Back to technology, now that we've established that those who have the means to get word out may not represent the majority ... I saw an Iran Election Live Blog on the Huffington Post this morning with a tag line that says, "Twitter is the new fax machine.."
Here's the blog post:
2:42 AM ET -- Twitter, the new fax machine. From Time magazine, datelined Jun. 19, 1989 (thanks to reader Chas):
When word of the massacre in Tiananmen Square first reached the University of Michigan, the 250 Chinese students studying there jumped into action: they purchased a fax machine. Daily summaries of Western news accounts and photographs were faxed to universities, government offices, hospitals and businesses in major cities in China to provide an alternative to the government's distorted press reports. The Chinese students traded fax numbers back home along the computer network that links them around the U.S. The fax brigades at Michigan were duplicated on many other campuses. "We want everyone to see that there's blood in the streets," says Sheng-Yu Huang, a chemistry student at the University of California, Berkeley.
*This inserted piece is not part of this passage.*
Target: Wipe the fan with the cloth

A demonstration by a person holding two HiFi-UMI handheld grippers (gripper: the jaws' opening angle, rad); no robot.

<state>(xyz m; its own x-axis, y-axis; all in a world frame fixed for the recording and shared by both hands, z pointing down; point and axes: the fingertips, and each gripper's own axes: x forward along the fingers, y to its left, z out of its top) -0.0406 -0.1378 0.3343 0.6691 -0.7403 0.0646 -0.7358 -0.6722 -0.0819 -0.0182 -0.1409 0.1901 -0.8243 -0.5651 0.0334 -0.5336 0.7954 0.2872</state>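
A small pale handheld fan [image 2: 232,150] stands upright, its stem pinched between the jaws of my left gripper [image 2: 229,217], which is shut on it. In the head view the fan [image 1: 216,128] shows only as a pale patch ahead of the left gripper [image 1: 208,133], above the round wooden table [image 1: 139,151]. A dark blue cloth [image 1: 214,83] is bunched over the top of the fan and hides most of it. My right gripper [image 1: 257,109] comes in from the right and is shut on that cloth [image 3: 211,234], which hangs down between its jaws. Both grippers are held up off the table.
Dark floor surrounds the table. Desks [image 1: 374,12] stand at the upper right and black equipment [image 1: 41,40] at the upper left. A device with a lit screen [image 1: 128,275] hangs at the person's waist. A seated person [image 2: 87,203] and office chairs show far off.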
What makes this story riveting is the mass of citizen journalists who care enough to get the story circulating, like in 1989 when it was news from the outside that could give people in China a world perspective. It's not the polished network correspondent with the gas mask standing on the balcony overlooking the city, springloaded and ready to dive out of the way in case something bad happens. These folks are in the midst of bad things happening, and are dashing off their observations and their thoughts and fears and emotions in real time. At great risk, whether real or perceived, with all the threats that have been circulating as well. So, maybe we should be listening.
And if a pro-Ahmadinejad rally draws more people than the Mousavi demonstrations, I hope we hear about that too.